In this case, the indecent nature of this thing apparently lies in the fact that it depicts

1. A sari-clad elder brother's wife (that's what bhabhi means, elder bro's main squeeze) gets her rocks off by seducing all comers while hubby is at work. How...original.

2. A bhabhi, of all people; it's like screwing your overweight and bucolic elder sister as far as traditional North Indian society is concerned, and since - of course - no Indian woman ever has sexual intercourse for pleasure and all evidence to the contrary, as I've said over and over again, this is completely against Indian Culture.

3. The damned woman, a traditional Indian wife who does no work outside the home, dares to be bored and, instead of constantly praying and fasting for her lord and master's life and health, actually uses the hours he's away slaving over a hot computer to lay all comers. Horrible.

It's all against Indian Culture. It's Indecent.

Fine, so it's indecent. So what? A cartoon female takes her clothes off and fucks. Great. That's indecent. A government selling off national property at throwaway prices to speculators isn't indecent. Half a billion people dying of slow starvation isn't indecent. A nation where men and women can be lynched for marrying of their own wishes says a cartoon female who takes off her clothes and fucks is indecent.

Well, hey, whatever suits your fancy.

Anyway, with apologies to the people here who have an idea that I can't survive without porn, anime never did a thing for me, and a cartoon nympho isn't any better, bubba.

Porn is, I find, ludicrous. All those naked women (but usually still in stiletto heels with never-used-before clean soles, even in bed) with plastic breasts who keep pushing their hair away from their faces while going down on ultra-well-hung males with professionally-removed pubic hair are funny. Not sexciting, just hilarious; and getting funnier. As American porn actress Savannah Something said recently, in her past movies she actually used to have a line or two of dialogue.

Give me erotica any day. I like erotica. Sometimes I write erotica.

Oh, and YouPorn is still full of real Indian (not Indian-American, Indian-Canadian, or other hell-bitches from the outer dark) women fucking and sucking. No problemo!

(Just my luck that I discovered Savita Bhabhi through her obituary notice, but typical of the story of my life...)


What do you do in a horribly overpopulated nation where the numbers of unwanted teenage pregnancies, sexually transmitted diseases, rapes of teenagers by fathers and teachers, and so on, are rising through the roof, where over half the child population admits to having been sexually abused at some time, and where maybe one in ten million parents tells his or her child the facts of sex? What do you do in this nation?

One answer: you ban sex education.

You see, according to our esteemed government, or rather a committee formed of “eminent parliamentarians”, sex education is against Indian culture.

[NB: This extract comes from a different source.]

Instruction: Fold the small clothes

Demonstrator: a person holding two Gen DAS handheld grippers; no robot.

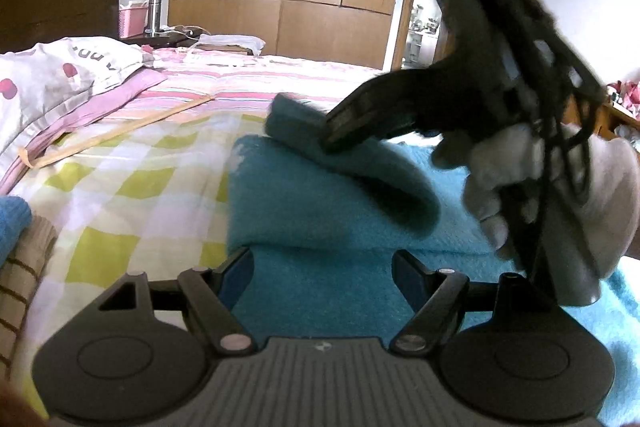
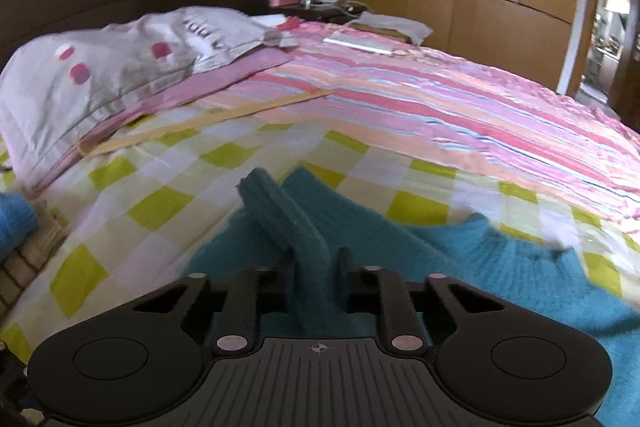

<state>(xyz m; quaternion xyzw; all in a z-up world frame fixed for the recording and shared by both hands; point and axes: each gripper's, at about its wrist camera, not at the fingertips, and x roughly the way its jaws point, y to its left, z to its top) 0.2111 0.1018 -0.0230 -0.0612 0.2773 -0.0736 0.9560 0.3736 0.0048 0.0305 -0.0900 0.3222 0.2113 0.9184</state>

I realise I’ve said this all before, but it goes beyond the bizarre and funny when the government says that the very rudimentary sex ed a few (very few) of our schools offer should be banned forthwith and replaced by – hold your breath – treatises on the “lives of the saints”.

Oh, my sainted virgin aunt.

Apparently sex education makes the children practice sex (and if so you’d think with all the practice they might get it right) and leads to degeneration of moral values, erosion of the sociocultural ethos, etc. All this might be a bit less funny if people starving in the streets, farmers committing suicide, rampant corruption, rising fascistic intolerance, and a plummeting position on the Human Development Index – none of all that is against the "sociocultural ethos", whatever that might be. Nor are the repeated instances of rapes of children by family members and teachers, and so on, against that ethos.

So we do not need any sex education.

But we do need more information from the lives of the saints.

As far as I remember, though, most of the mythological Hindu saints had pretty primitive passions.